Letztes Jahr sind die Militärausgaben weltweit gestiegen, und zwar so stark wie seit dem Ende des Kalten Krieges nicht mehr. Das geht aus einem aktuellen Bericht des Stockholmer Friedensforschungsinstituts Sipri hervor. «Peace through strength», also «Frieden durch Stärke», hat es EU-Kommissionspräsidentin Ursula von der Leyen genannt. Aber führen mehr Waffen tatsächlich zu mehr Sicherheit? Friedensforscherin Sara Hellmüller sagt: Jein.
SRF News: Frau Hellmüller, was sagen Sie als Friedensforscherin zu den gestiegenen Militärausgaben?
Sara Hellmüller: Die Beträge sind enorm, ganz klar. Es wurde schon immer mehr Geld in Waffen investiert als in Verhandlungen – Militärbudgets sind höher als die Budgets, die beispielsweise in UNO-Friedensmissionen fliessen.
Sicherheit geht über die reine Verteidigung hinaus.
Wir sehen diesen Fokus auf Verteidigung, weil viele Staaten unsicher sind. Es ist deshalb auch verständlich, dass sie aufrüsten.
Helfen denn Waffen dabei, die Welt sicherer zu machen?
Zur Abschreckung können Waffen natürlich sinnvoll sein. Was man aber in Betracht ziehen muss: Was für ein Land als Abschreckung gilt, also als defensive Aufrüstung, kann von einem anderen Land als offensiv wahrgenommen werden. Und dann steigt natürlich auch das Eskalationspotenzial.
Das heisst, eine falsche Zuckung oder Aussage kann schnell zur Eskalation führen?
Genau. Gerade in der aktuellen geopolitischen Weltlage besteht die Gefahr, dass etwas missverstanden werden kann. Vor allem unter den Grossmächten.
Salopp gefragt: Wie viele Waffen sind denn okay und wie viele zu viel?
Es geht weder darum, die Armee abzuschaffen und naiv darauf zu warten, dass man angegriffen wird, noch geht es um reine Aufrüstung. Sicherheit geht über die reine Verteidigung hinaus – sie bedeutet eben auch, dass es global weniger Konflikte gibt.
Waffen alleine können nicht mehr Frieden bringen.
Und da sind die zivile Friedensförderung und auch die Friedensförderung durch multilaterale Organisationen wie die UNO sehr wichtig.

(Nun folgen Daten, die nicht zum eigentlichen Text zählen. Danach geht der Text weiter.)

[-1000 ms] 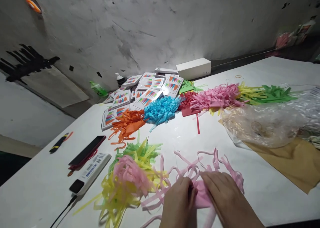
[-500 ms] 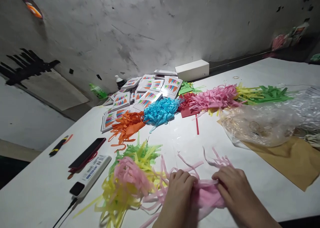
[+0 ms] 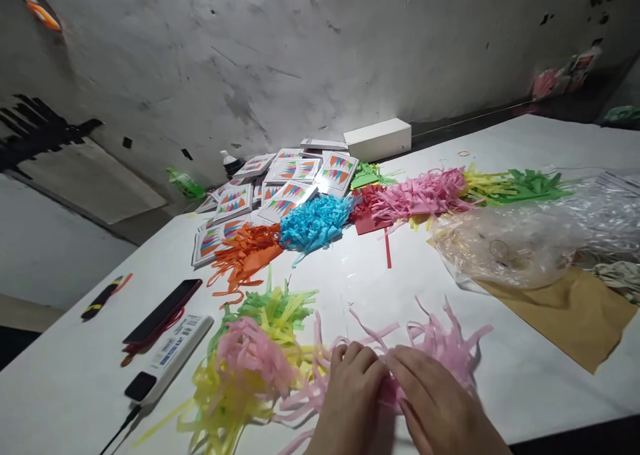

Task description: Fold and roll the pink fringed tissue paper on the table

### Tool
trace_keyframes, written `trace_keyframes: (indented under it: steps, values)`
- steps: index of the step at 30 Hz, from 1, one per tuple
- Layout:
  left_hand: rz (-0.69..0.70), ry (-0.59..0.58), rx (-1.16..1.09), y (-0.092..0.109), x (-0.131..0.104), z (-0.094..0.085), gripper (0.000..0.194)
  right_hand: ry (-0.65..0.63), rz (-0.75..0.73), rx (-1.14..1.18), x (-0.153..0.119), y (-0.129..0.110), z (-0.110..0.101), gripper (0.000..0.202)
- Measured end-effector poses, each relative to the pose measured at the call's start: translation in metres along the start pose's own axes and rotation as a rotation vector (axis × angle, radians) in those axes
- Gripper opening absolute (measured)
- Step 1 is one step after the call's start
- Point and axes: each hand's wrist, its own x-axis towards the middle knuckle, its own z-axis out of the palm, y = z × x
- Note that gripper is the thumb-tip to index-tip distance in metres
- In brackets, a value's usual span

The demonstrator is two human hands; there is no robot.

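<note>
Pink fringed tissue paper lies at the near edge of the table, its strips spreading out on both sides of my hands. My left hand has its fingers curled down on the paper's middle. Against it, my right hand is closed on the same paper, its fingertips meeting my left fingers. Much of the paper's centre is hidden under both hands. Just left of them sits a loose heap of pink strips, yellow strips and green strips.
Orange, blue, red and pink fringes cross the white table. Behind are printed packs and a white box. A power strip and phone lie left; plastic bags and brown paper right.
My right hand has moved left against my left hand. The pink sheet between them is now bunched and mostly covered, and more strips fan out on the right. The view has shifted slightly.
</note>
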Motion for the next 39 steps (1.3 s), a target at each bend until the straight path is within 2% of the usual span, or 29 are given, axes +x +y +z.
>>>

Es braucht also weitere Massnahmen?
Waffen alleine können nicht mehr Frieden bringen. Es ist nicht ein Entweder-oder. Neben den Waffen braucht es eine klare politische Strategie und Investition in die zivile Friedensförderung.
Was bedeutet zivile Friedensförderung?
Zivile Friedensförderung heisst eine Investition in politische Verhandlungen und in lokale Strukturen in verschiedenen Ländern, damit das Konfliktpotenzial abnimmt.
Das Gespräch führte Raphaël Günther.